This conversation started because he asked me whether Allie has been interacting much with other babies her age. I told him she hasn’t had much opportunity, but she loves watching older toddlers, especially little girls, play at the parks. Little girls love her, too. They often come up and want to watch her closely, or speak to her. One little girl over the weekend walked up to us and offered Allie her pink cowgirl hat. If you’ve got one minute, you can watch this on the below video, taken by my mom as my parents, maternal grandma, and we had a late lunch at The Cheesecake Factory to celebrate my mom and my joint birthdays.
Isn’t it funny how grownups talk to babies? My grandma looked totally silly. Mr. W thought it was creepy that the entire soundtrack of many of these video clips taken over the course of the meal consisted of this:
Allie: Aaaah.
Allie’s grandma: Aaaaah!
Allie’s great-grandma: Aaah aaah aaah aaahhhhh!
Allie: Aaaah.
Allie’s grandma: Aaaah! Aaaah!
Allie’s great-grandma: Aaah! Aaah! Aaaaaahhhhh!
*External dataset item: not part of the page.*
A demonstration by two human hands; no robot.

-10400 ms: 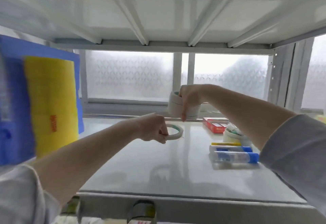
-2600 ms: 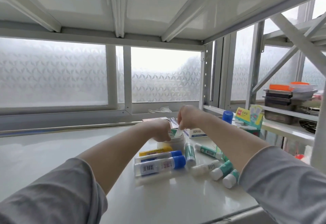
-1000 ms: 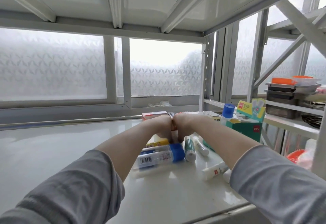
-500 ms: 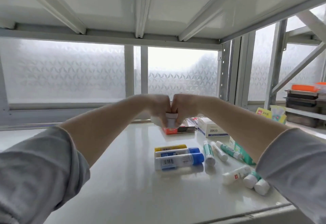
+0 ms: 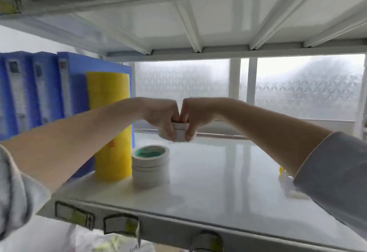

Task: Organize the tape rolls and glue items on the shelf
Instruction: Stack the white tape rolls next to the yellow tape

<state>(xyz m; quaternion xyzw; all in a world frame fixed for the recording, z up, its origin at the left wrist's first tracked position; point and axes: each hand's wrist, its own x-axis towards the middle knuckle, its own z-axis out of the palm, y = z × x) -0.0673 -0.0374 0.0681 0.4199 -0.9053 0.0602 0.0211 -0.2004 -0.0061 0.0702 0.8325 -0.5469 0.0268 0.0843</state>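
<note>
Gripping white tape rolls (image 5: 180, 132) between both hands (image 5: 179, 119), stacked tape (image 5: 150, 164) beside yellow roll (image 5: 111, 124)

White tape rolls (image 5: 179, 132), small stack, held above shelf (image 5: 228, 172); second white stack (image 5: 150, 164), green-cored, upright beside tall yellow roll (image 5: 111, 124).

Glossy white shelf (image 5: 228, 182) with a grey front lip carrying label holders (image 5: 74, 215). At the left end, blue binders (image 5: 39, 92) stand upright in a row. Just right of them stands a tall yellow roll (image 5: 112, 152), upright. Touching or just beside the roll, on its right, sits a stack of white tape rolls (image 5: 150, 165) with a green core visible at the top. Near the right edge lie blurred white and yellow items (image 5: 286, 180), partly hidden by a sleeve.
</note>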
But yes, Allie is becoming quite the people-watcher. As long as we bring her some of her purees and feed her before our meal comes, Allie is content to sit in her high chair and watch the world go by, even if it’s happening behind her.
It’s very telling who the “kids people” are when you have a kid. Some people (usually older grandma types) would stop in their tracks and come over to talk to Allie, ask me how hold she is, etc. And then there’d be others (usually younger, high-school age people who are more absorbed in their own worlds) who wouldn’t make eye contact with Allie, even if Allie is staring hard at them. I used to be one of those until I got pregnant (unless I was with a baby I knew). I find myself liking “baby people” more. What kind of evil person would ignore a baby this cute, right? =P I remember as a kid also being able to tell the difference based on how adults behaved toward me, and I had resolved to not be like the non-kid grownups, until I became one of those. And then I understood how annoying kids are. Haha. And then I canceled my Disneyland annual membership.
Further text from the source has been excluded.